Brief Synopsis of the History of the term “Classical Music”
Doug Borwick brings up an interesting idea in his post about making the Arts Indispensable:
Everyone who works in the arts industry believes, as an a priori truth, that the arts are indispensable, that there is no need to make them so. And that is true. The arts are indispensable. However, when “the arts” is thought of as synonymous with the organizations that comprise the arts industry as it exists today, it is demonstrably false in any objective sense.
I’ve spent a few posts talking about how we have our own idiosyncratic definition of Classical Music and how that shapes what we believe about the field as a whole (or, indeed, how it shapes what is actually the field as a whole), but I haven’t much talked about how that term has evolved over time.
The Leipzig critic and composer, Johann Gottlieb Wendt, apparently first coined the term in 1836. It was originally used as a term to contrast with contemporary music (i.e. romantic music) and encompassed Baroque (a term that didn’t come into vogue until Heinrich Wölfflin rehabilitated its usage in 1888) masters like Bach and Handel up to the composers we normally consider to be from the “Classical Music Period,” Mozart, Haydn, and Early Beethoven.
By now we sometimes use the term to refer to a vast range of music spanning Church music (e.g. Gregorian Chants) from the middle ages up to contemporary times all while recognizing the Classical Period as a very specific range posed between the Baroque/Rococo and Romantic Eras. While this expansion in denotative range was useful when referencing the totality of the evolution of Classical Music as a specific geotemporally located Art Music it has also been the source of so much confusion and imprecision. Personally, I prefer to use the phrase “Western Art Music” or “European Art Music” to get away from some of the baggage that comes with the usage of the word “Classical.”
This Geographic border also constitutes a significant boundary of what constitutes classical music. Music History Texts now usually reflect the fact that it is “Western” music or European Classical Music that is the subject of study, but I’m looking at my 1988 edition of the “Concise Oxford History of Music” (originally published in 1979) which spends the first 74 pages (Part I) on “The Rise of West Asian and East Mediterranean Music” before spending the rest of the 800+ pages on Western Art Music (i.e. Classical Music). The focus reminds me of this strange video describing the “Story of Music”
which briefly mentions ancient bone flutes made from the femurs of bears which segues into a comment about melodic flutes in ancient China then spends the majority of the rest of the narrative speaking about Western Music.
This jump from ancient Greece to Medieval Church music I’ve remarked on quite a bit given we often leave out the evolution of music in the Eastern Roman Empire/Arabic and Ottoman Empires–despite the fact that the fact that all have been a significant part, geographically, of Europe–and how those Empires’ musics and cultures have interacted with the Western Roman Empire and the rest of Europe.

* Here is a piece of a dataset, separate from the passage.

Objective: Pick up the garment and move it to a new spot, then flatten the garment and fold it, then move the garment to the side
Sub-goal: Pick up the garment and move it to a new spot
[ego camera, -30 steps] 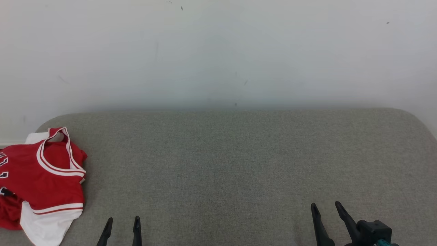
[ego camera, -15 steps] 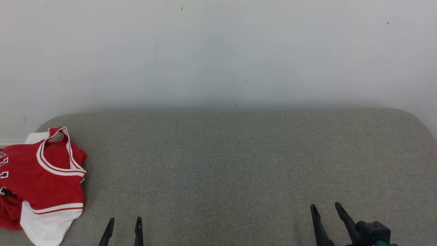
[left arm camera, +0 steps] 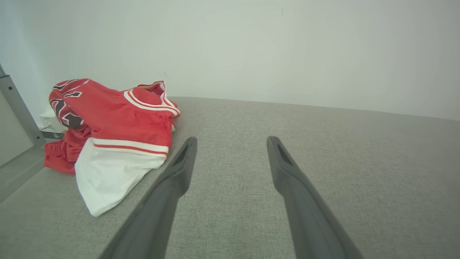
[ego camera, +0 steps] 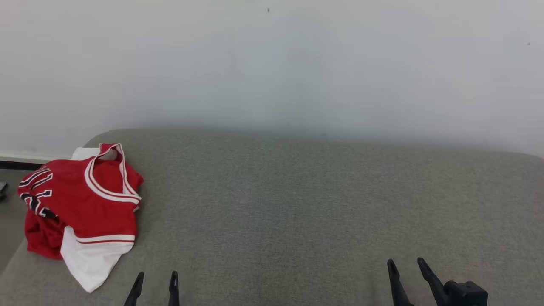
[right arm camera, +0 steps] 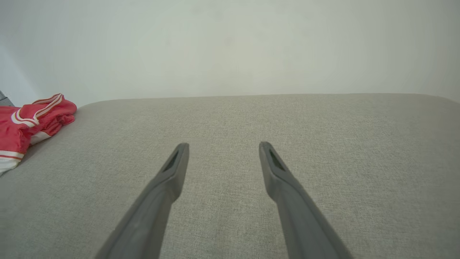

As the border of what we consider to be Europe expanded over the centuries to its modern day equivalent, so has what has constituted “Classical Music” – initiatives to include some musical styles, like Manuel de Falla’s ill fated attempt with Flamenco, into the canon of Classical Music have failed. Neither do we include the art musics of the Ottoman Empire, Eastern Orthodox Churches (at least until Soviet Russian Classical Music became part of the Canon), and the Arabic Empire (including the Andalusian Flamenco style) still remain outside of the central Classical Music canon.
Going back to the whole Classical Music Crisis and Classical Music is Dead discussions, we see a different kind of selective usage of what constitutes Classical Music, usually centered around failing institutions as prototypical examples of the field. I think what is always important to ask is “What do you mean by Classical Music” when these discussions come up, because we can easily show decline or growth if we’re selective enough in our choices. That kind of selectivity doesn’t lend itself well to falsifiability which, as Popper has argued long, should be the hallmark of any good scientific theory. Without falsifiability, you don’t have a theory at all.
In other words, going back to the quote above: when “Classical Music” is thought of as synonymous with the organizations that comprise the Classical Music industry as it exists today, it is demonstrably false in any objective sense–and, when Classical Music is thought of as synonymous with a subset of the organizations that comprise the Classical Music industry as it exists today, it is demonstrably false in any objective sense.